This review contains spoilers for episode 2 of The Falcon And The Winter Soldier.

Surprisingly, the Falcon and the Winter Soldier didn’t share a single scene in the first episode of The Falcon and the Winter Soldier. Last week’s series premiere, “New World Order,” set up Sam and Bucky’s post-Endgame lives separately. Traditional pilot episodes would have to pair up the title characters in order to get picked up for more episodes, but Marvel’s straight-to-series model has given showrunner Malcolm Spellman the freedom to take his time setting up Sam and Bucky’s eponymous partnership.

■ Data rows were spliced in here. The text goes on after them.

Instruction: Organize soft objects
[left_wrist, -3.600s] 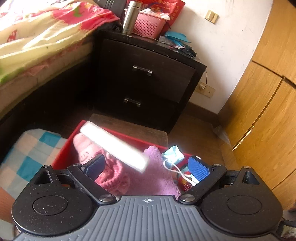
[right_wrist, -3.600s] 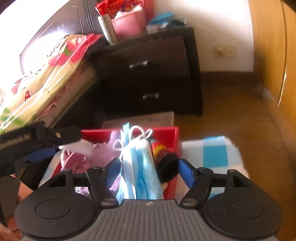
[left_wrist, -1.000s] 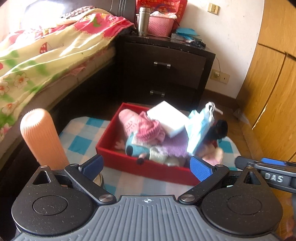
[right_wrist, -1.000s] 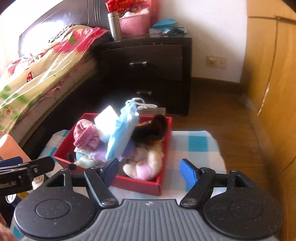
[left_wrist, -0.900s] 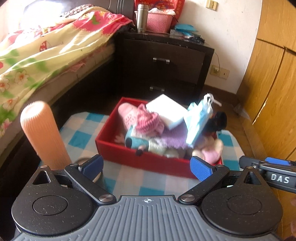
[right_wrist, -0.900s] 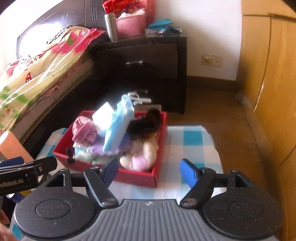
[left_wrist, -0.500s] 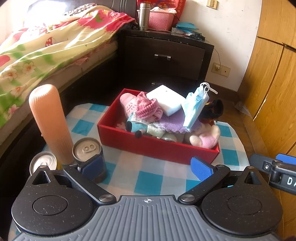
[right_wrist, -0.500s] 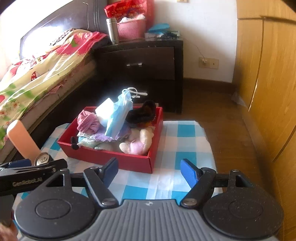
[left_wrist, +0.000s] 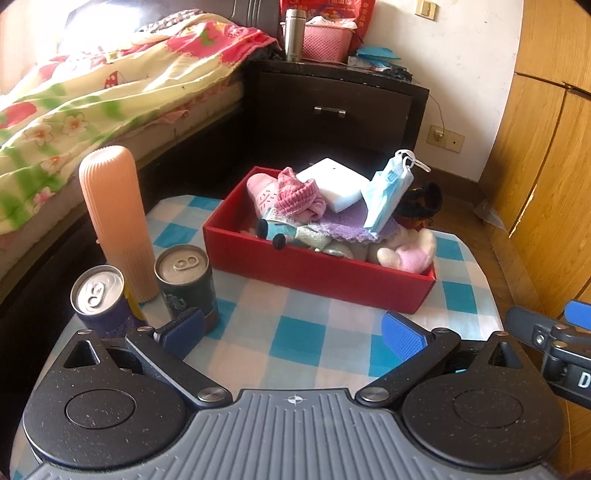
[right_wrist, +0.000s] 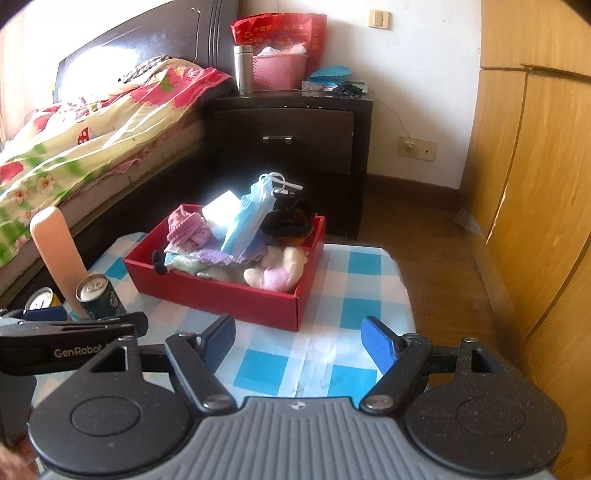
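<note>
A red box (left_wrist: 306, 266) (right_wrist: 221, 291) stands on the blue-checked cloth (left_wrist: 332, 332) (right_wrist: 325, 354). It holds soft things: a pink knit hat (left_wrist: 295, 194) (right_wrist: 184, 225), a white sponge (left_wrist: 334, 182) (right_wrist: 219, 212), a pack of blue masks (left_wrist: 386, 192) (right_wrist: 247, 218), a purple cloth (left_wrist: 347, 227), a pink plush toy (left_wrist: 406, 254) (right_wrist: 275, 275) and a black fuzzy item (left_wrist: 423, 199) (right_wrist: 291, 219). My left gripper (left_wrist: 291, 334) and right gripper (right_wrist: 297, 339) are open and empty, both apart from the box on its near side.
A tall peach ribbed bottle (left_wrist: 114, 218) (right_wrist: 57, 254) and two drink cans (left_wrist: 183, 280) (left_wrist: 99, 299) stand left of the box. A bed (left_wrist: 92, 96) lies at the left, a dark nightstand (left_wrist: 332, 107) behind, and wooden wardrobe doors (left_wrist: 546, 155) at the right.
Both grippers have let go of their items into the box and pulled back from it. The box now looks smaller, and the cans have come into view.
</note>
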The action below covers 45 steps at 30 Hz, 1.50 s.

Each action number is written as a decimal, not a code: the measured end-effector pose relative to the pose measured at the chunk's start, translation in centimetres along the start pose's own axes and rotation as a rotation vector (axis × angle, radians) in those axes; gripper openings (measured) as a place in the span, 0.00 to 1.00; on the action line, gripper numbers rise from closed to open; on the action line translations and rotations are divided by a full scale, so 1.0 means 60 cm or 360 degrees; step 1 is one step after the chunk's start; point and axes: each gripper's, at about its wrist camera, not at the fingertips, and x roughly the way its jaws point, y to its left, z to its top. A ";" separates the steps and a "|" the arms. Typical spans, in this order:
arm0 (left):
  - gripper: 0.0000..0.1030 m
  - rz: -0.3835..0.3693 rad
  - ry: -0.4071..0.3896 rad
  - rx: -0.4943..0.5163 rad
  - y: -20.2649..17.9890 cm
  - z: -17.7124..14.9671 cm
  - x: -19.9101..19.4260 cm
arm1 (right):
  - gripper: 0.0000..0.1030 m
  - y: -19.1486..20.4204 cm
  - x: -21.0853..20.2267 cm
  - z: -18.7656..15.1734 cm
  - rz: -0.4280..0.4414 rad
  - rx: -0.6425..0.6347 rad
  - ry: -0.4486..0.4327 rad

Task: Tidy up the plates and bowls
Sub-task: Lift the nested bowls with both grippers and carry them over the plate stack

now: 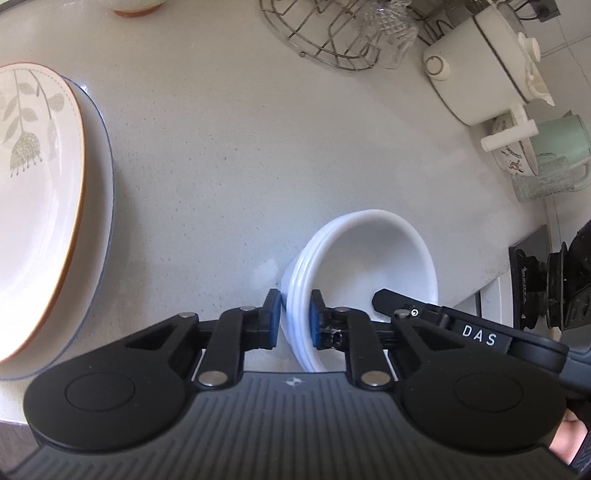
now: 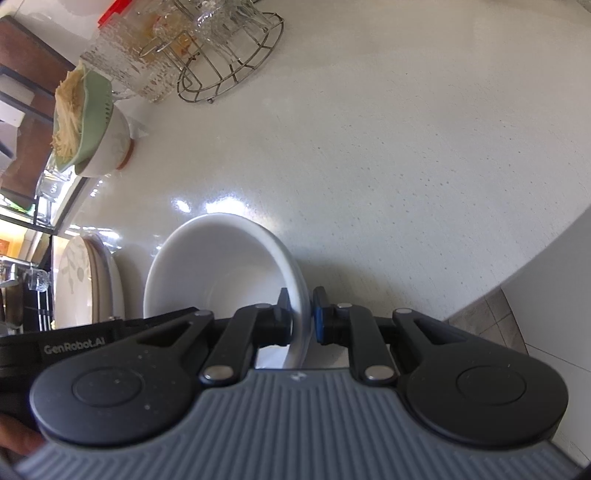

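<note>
A stack of nested white bowls point(image 1: 362, 258) is near the front of the pale countertop point(image 1: 229, 147). My left gripper point(image 1: 294, 319) is shut on the stack's left rim, one blue pad outside and one inside. My right gripper point(image 2: 301, 317) is shut on the opposite rim of the white bowl point(image 2: 221, 266). In the left wrist view the right gripper's finger point(image 1: 388, 297) reaches into the bowl from the right. A floral plate with an orange edge point(image 1: 37, 203) lies on a blue-rimmed plate point(image 1: 101, 221) at the left. The same plates point(image 2: 85, 280) show left of the bowl in the right wrist view.
A wire rack with glasses point(image 1: 325, 33) stands at the back, with a white lidded pot point(image 1: 487, 74), a green mug point(image 1: 561, 140) and a glass mug point(image 1: 539, 177) to its right. A stove burner point(image 1: 554, 288) lies past the counter's right end. A green strainer on a bowl point(image 2: 92, 122) sits far left.
</note>
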 end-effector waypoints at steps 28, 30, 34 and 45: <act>0.18 -0.0139 -0.0080 0.0140 0.010 -0.011 -0.149 | 0.15 0.079 -0.120 -0.051 -0.0039 0.0073 -0.0203; 0.18 -0.0148 -0.0090 0.0143 0.020 -0.008 -0.168 | 0.15 0.095 -0.127 -0.055 -0.0032 0.0066 -0.0214; 0.18 -0.0155 -0.0128 0.0125 0.046 -0.001 -0.201 | 0.15 0.128 -0.132 -0.058 -0.0004 0.0067 -0.0238; 0.19 -0.0126 -0.0277 -0.0098 0.164 0.001 -0.270 | 0.16 0.230 -0.091 -0.053 0.0071 -0.0057 -0.0173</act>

The action-driven storytelling and more grounded character drama of The Falcon and the Winter Soldier offer a perfect counterbalance to WandaVision’s experimental style and slower pacing. In its second installment, The Falcon and the Winter Soldier lives up to its promise as a “buddy cop” story. After “New World Order” caught us up on where Sam and Bucky are and how they’re doing, the second episode “The Star-Spangled Man” wasted no time pairing them up. Within a couple of scenes, Sam and Bucky are back together, preparing for a dangerous mission. The buddy cop dynamic has a great setup: the mismatched heroes have agreed to work together for the investigation at hand, then take a long break from each other.

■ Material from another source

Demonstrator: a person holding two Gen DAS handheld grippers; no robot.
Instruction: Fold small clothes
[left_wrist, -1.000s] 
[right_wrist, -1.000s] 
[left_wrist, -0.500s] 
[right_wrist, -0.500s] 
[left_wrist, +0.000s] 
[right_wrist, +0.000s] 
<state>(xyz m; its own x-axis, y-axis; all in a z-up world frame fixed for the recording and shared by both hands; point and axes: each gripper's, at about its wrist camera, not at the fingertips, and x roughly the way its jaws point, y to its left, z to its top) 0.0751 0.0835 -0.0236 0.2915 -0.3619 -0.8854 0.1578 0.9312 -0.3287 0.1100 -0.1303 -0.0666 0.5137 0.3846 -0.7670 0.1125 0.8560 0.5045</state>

RELATED: The Falcon And The Winter Soldier: Episode 1 Review

Sam and Bucky’s bickering back-and-forth – only seen in glimpses in the movies – takes center stage here, and as usual, Anthony Mackie and Sebastian Stan’s chemistry is off the charts. Throughout the episode, the two heroes barb each other about their powers, their personalities, their friendship with Steve – like any pair of frenemies, it’s a nonstop roast. The joint therapy session teased in the show’s trailers turned out to be a lot of fun, but also gave the characters an opportunity to get into the real problems they share, like grappling with Steve’s legacy.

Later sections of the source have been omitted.